▶ [Your goal] Copy every record below exactly as it appears.

▶ [Data items]
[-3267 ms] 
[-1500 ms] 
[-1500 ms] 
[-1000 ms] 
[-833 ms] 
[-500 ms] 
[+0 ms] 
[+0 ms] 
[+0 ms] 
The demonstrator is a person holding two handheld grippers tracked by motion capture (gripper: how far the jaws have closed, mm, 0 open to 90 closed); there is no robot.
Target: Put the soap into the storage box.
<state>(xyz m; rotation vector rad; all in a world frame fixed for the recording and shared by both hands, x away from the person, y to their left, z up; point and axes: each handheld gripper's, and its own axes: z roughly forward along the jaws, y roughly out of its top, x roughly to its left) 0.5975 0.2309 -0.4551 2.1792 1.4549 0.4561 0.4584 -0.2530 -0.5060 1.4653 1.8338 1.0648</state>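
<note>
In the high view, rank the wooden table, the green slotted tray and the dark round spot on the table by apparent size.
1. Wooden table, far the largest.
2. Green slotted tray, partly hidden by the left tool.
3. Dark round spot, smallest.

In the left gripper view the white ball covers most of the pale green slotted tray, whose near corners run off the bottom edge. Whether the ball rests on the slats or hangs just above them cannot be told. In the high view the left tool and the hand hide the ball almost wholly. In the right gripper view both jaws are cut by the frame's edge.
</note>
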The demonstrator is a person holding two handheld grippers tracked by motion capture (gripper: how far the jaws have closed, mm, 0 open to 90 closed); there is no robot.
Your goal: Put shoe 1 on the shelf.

▶ [Solution below]
[-3267 ms] 
[-1500 ms] 
[-1500 ms] 
[-1000 ms] 
[-833 ms] 
[-500 ms] 
[+0 ms] 
[+0 ms] 
[+0 ms] 
The demonstrator is a person holding two handheld grippers tracked by motion capture (gripper: how far the jaws have closed, mm, 0 open to 90 closed); there is no robot.
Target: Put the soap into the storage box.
<state>(xyz m; rotation vector rad; all in a world frame fixed for the recording and shared by both hands, x away from the person, y to their left, z up; point and axes: each handheld gripper's, and its own axes: z roughly forward along the jaws, y roughly out of its top, x roughly to its left) 0.5975 0.2309 -0.4551 2.1792 1.4549 0.4561 0.4584 -0.2530 -0.5060 1.4653 1.8338 1.0648</state>
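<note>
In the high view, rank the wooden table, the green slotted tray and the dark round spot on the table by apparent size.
1. Wooden table, far the largest.
2. Green slotted tray, partly hidden by the left tool.
3. Dark round spot, smallest.

In the left gripper view the white ball covers most of the pale green slotted tray, whose near corners run off the bottom edge. Whether the ball rests on the slats or hangs just above them cannot be told. In the high view the left tool and the hand hide the ball almost wholly. In the right gripper view both jaws are cut by the frame's edge.
</note>
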The demonstrator is a person holding two handheld grippers tracked by motion capture (gripper: how far the jaws have closed, mm, 0 open to 90 closed); there is no robot.
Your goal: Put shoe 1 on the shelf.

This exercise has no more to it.